June 28, 2017 — During more than 25 years studying a variety of fish, including sharks, James Sulikowski has had to solve all kinds of problems. Among the trickiest and most important: How do you gather data about pregnant sharks without first killing them?
“The catch-22 is that you need the information to better manage them, but in order to get the information [you used to have to] kill them. You’re damned if you do, damned if you don’t,” Sulikowski, a professor at the University of New England in Biddeford, said. “So that’s where my sort of science came in. We treated sharks basically like pregnant females, like human beings. How are humans studied? Well, you take blood and you can look at that blood for circulating levels of hormones [to determine if the female is pregnant].”
That idea morphed into taking special waterproof, veterinary-grade ultrasound equipment onto boats and examining sharks that later would be released alive.
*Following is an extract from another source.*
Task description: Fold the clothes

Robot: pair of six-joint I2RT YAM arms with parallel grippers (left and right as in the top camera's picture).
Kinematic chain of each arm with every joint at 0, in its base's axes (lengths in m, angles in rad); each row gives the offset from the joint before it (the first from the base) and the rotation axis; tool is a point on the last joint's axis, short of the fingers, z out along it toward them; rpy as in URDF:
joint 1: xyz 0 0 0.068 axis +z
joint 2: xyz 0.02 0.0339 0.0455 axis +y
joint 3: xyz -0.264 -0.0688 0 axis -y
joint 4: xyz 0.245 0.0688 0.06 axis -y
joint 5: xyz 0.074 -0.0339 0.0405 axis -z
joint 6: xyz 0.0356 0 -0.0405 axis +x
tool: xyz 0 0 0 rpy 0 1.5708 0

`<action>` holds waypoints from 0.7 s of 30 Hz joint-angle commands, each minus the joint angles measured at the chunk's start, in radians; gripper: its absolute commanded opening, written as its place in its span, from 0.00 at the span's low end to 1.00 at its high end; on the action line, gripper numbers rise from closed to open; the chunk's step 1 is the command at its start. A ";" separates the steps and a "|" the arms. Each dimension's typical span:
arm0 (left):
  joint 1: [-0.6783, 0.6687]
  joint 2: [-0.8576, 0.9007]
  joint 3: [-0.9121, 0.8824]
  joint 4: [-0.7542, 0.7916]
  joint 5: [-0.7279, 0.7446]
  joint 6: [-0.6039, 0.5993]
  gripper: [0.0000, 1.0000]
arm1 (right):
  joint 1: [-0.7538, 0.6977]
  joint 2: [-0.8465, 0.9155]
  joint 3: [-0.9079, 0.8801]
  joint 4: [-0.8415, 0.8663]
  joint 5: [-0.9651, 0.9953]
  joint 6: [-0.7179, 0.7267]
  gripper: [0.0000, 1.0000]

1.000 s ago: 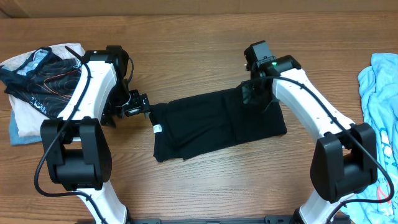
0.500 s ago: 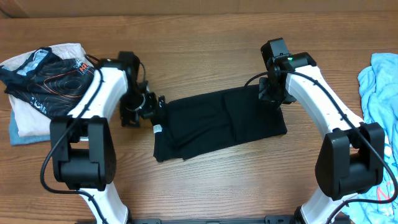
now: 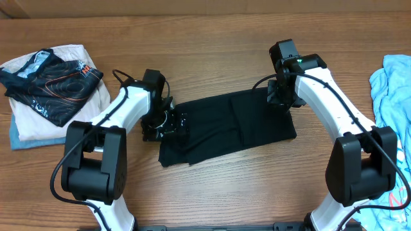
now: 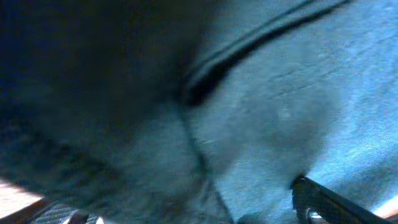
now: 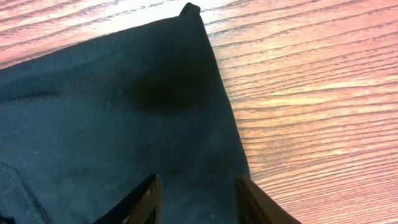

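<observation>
The clothes, a plain black T-shirt (image 3: 225,125), lie folded into a long band across the middle of the table. My left gripper (image 3: 173,123) is down on the shirt's left end, jaws spread wide. Dark fabric (image 4: 267,112) fills the left wrist view, with one fingertip (image 4: 311,199) showing at the lower right. My right gripper (image 3: 280,96) hovers over the shirt's upper right corner. In the right wrist view its jaws (image 5: 199,196) stand apart over flat cloth (image 5: 112,124), gripping nothing, and the shirt's corner points away from them.
At the far left is a pile with a black garment with orange lines (image 3: 51,86) on pale cloth (image 3: 32,119). A light blue garment (image 3: 392,96) lies at the right edge. Bare wood table (image 3: 212,51) surrounds the shirt.
My left gripper has moved right from beside the shirt onto its left end, covering the white tag. The right gripper shifted right early on, then held still.
</observation>
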 commanded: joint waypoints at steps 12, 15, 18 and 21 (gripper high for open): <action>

That kind of newly available data on shark reproduction made Sulikowski and his colleagues rock stars in the shark world and drew the interest of the Discovery Channel.
When Discovery Channel’s popular “Shark Week” franchise returns for another wall-to-wall dose of toothy adventure in July, Sulikowski and his colleagues will be prominently featured. That episode, titled “Shark Vortex,” will air at 8 p.m. on July 24.
Sulikowski was tight-lipped about what viewers will see during the episode, which marks the second straight year his work will have been featured during “Shark Week.” In 2016, “Tiger Beach” kicked off Shark Week and drew between 6 million and 7 million viewers during three airings, according to Sulikowski.
“[‘Shark Vortex’] is top secret. I signed my life away for that,” Sulikowski said. “But I can tell you it’s a great story. It’s basically sharks of New England, in a sense. It’s gonna have white sharks, it’s gonna have makos, it’s gonna have porbeagles. The ones that really separate us from other places.”